» **Requirement**: After locating the line with "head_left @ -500" below, output it and each following line exactly, stopping after the line with "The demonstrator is". No pictures.

» **Supplied material**:
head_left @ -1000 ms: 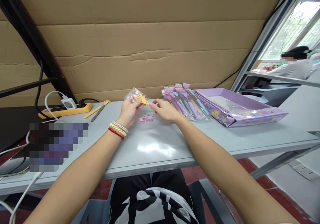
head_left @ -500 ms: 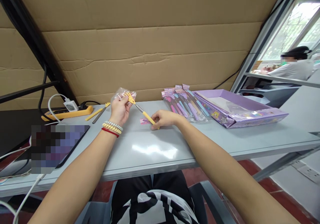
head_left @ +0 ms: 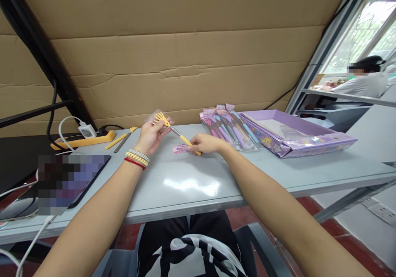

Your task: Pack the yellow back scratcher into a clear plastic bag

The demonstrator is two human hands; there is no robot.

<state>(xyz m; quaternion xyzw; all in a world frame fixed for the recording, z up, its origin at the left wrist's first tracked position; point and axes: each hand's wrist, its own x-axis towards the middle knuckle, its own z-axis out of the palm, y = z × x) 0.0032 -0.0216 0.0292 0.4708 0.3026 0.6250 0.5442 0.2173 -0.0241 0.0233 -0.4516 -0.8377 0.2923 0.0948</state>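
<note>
A yellow back scratcher (head_left: 185, 139) with a metal shaft slants between my hands above the table. My left hand (head_left: 150, 136) is closed around its claw end, with a crumpled clear plastic wrapper (head_left: 168, 119) beside the fingers. My right hand (head_left: 204, 143) pinches the yellow handle near its lower end. Just left of those fingers lies a small pink printed card (head_left: 180, 148), partly covered by the hand. Beyond my left wrist are a loose yellow handle (head_left: 115, 142) and a metal rod with a yellow claw (head_left: 124, 139).
Several wrapped back scratchers (head_left: 230, 128) in pink, purple and blue lie at the back, against an open purple box (head_left: 315, 145). At left are a tablet (head_left: 89, 178), a yellow power strip (head_left: 107, 137) and white cables. A cardboard panel (head_left: 185, 79) stands behind the table (head_left: 185, 190). Another person sits far right.
The back scratcher has shifted slightly right, with its claw showing more fully. My right hand has risen a little, and more of the pink card is visible.
</note>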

» **Answer box**:
head_left @ -500 ms: 
head_left @ +0 ms: 

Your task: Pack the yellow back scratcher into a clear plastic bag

The demonstrator is two human hands; there is no robot.

The output returned above is complete.